Shireen Abu Akleh adalah korban jurnalis ke-45 yang meninggal oleh ulah Israel yang terdata dalam
Kementerian Informasi Palestina. Dengan demikian, menyerang jurnalis sudah menjadi strategi
khusus untuk melancarkan aksi penjajahan Israel.

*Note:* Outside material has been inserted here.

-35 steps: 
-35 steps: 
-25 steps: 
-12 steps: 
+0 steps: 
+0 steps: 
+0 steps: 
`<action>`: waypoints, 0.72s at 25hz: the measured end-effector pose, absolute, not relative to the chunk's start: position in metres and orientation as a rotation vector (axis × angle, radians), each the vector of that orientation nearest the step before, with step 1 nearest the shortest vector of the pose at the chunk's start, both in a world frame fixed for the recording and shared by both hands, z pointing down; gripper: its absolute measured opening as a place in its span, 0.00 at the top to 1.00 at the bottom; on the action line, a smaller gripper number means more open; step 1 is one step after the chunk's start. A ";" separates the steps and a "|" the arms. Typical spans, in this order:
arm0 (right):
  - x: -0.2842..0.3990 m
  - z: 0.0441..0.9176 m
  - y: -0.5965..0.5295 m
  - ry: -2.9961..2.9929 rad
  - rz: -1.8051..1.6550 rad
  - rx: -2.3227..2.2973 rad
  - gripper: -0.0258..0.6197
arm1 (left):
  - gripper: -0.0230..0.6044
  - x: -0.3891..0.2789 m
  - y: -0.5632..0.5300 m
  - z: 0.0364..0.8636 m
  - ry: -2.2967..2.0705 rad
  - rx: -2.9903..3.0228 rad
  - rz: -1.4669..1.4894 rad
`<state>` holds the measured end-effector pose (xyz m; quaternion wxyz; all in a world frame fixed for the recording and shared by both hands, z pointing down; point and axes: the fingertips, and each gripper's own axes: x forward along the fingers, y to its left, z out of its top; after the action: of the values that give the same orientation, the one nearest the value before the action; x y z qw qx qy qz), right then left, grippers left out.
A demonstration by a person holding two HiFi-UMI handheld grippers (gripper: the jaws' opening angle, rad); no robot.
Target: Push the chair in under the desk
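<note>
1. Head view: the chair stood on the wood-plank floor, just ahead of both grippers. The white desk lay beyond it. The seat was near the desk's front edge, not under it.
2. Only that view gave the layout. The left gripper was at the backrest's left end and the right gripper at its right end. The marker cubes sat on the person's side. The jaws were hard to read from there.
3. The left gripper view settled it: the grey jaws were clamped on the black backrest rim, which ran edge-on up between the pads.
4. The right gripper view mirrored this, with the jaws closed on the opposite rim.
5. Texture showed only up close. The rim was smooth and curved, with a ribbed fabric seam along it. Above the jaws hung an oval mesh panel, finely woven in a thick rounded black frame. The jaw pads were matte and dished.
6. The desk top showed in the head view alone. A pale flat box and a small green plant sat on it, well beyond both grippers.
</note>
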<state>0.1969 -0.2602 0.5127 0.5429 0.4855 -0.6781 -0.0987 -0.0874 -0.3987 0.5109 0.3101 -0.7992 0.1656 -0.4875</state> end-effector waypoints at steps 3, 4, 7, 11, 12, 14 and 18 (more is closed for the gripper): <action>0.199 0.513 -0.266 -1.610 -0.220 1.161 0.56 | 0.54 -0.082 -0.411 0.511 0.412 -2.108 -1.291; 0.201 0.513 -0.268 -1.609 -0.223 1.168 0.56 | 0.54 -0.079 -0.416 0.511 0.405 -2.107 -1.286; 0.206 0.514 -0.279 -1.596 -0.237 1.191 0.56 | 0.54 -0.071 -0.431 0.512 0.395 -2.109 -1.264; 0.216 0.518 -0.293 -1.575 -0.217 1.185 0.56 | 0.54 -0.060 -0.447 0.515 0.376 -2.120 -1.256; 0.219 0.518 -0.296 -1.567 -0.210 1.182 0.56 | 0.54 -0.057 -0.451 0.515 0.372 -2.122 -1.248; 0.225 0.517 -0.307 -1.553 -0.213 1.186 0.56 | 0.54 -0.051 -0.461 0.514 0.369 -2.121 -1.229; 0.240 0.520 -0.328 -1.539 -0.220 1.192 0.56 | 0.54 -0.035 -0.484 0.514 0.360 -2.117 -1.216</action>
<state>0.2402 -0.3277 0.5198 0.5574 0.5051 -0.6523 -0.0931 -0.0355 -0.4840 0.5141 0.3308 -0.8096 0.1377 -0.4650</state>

Para jurnalis mengetahui dan menyadari resiko mematikan ini. Namun para jurnalis tetap
setia menyuarakan kebenaran di lokasi kejadian. Demi menjaga legalitas dan keamanan selama
bertugas di lapangan, para jurnalis mengenakan seperangkat seragam agar keberadaan mereka
dilindungi sebagaimana payung hukum yang ada. Kasus Shireen Abu Akleh sangat melanggar
Undang-Undang Pers Nomor 40 tentang jaminan keamanan para jurnalis dan pidana bagi oknum
yang mengganggunya. Shireen ditembak ketika bertugas meliput di lapangan dengan mengenakan
jaket dan helm bertuliskan PRESS.

Upaya Menangkal Media Barat

Dukungan warga negara Indonesia atas kemerdekaan Palestina adalah amanat Pembukaan
Undang-Undang Dasar 1945: bahwa sesungguhnya kemerdekaan itu ialah hak segala bangsa dan
oleh sebab itu, maka penjajahan di atas dunia harus dihapuskan. Solidaritas rakyat Indonesia kepada
bangsa Palestina bukan sebatas soal agama, melainkan kemanusiaan dan kesadaran senasib bahwa
bangsa kita dahulu juga pernah dijajah. Kesadaran ini semestinya menghadirkan rasa prihatin dan
peduli atas Palestina.
Solidaritas ini dapat diimplementasikan ke dalam bentuk apapun. Misalnya, dengan
menegasikan penyebutan negara Israel dan tidak menganggapnya sebagai sebuah negara. Di negara
Jiran Malaysia dibiasakan untuk menyebut Israel dengan sebutan “Zionis” dan “occupied East
Jerussalem”. Hal ini mereka tunjukkan untuk menolak penjajahan atas bangsa manapun dan atas
nama apapun.

Seorang jurnalis senior Al-Jazeera, Hardjito, mengungkapkan bahwa setiap individu dapat
berkontribusi menyuarakan kemerdekaan Palestina dengan tindakan paling sederhana yang bisa
dijangkaunya. Contohnya dengan membangun pola pikir yang lurus dan tegas tentang Palestina dan
penjajahnya. Jika dia seorang pemikir atau pelajar, maka banyaklah menulis tentang “kebenaran” di
tengah Palestina dan kebengisan Zionis. Jika seorang pelukis, mulailah melukis keindan masjid Al-
Aqsa dan tanah baitul Maqdis yang mulia. Dan masih banyak lagi. Mulailah dari diri sendiri,
kemudian beranjak untuk memberikan pemahaman kepada lingkungan sekitar dan memberikan
edukasi sejarah persahabatan Palestina-Indonesia. Upaya ini akan berdampak pada kemampuan
berpikir kritis masyarakat untuk menangkal arah geopolitik Israel yang ingin membungkam fakta
kebengisan mereka yang direkam oleh Jurnalis.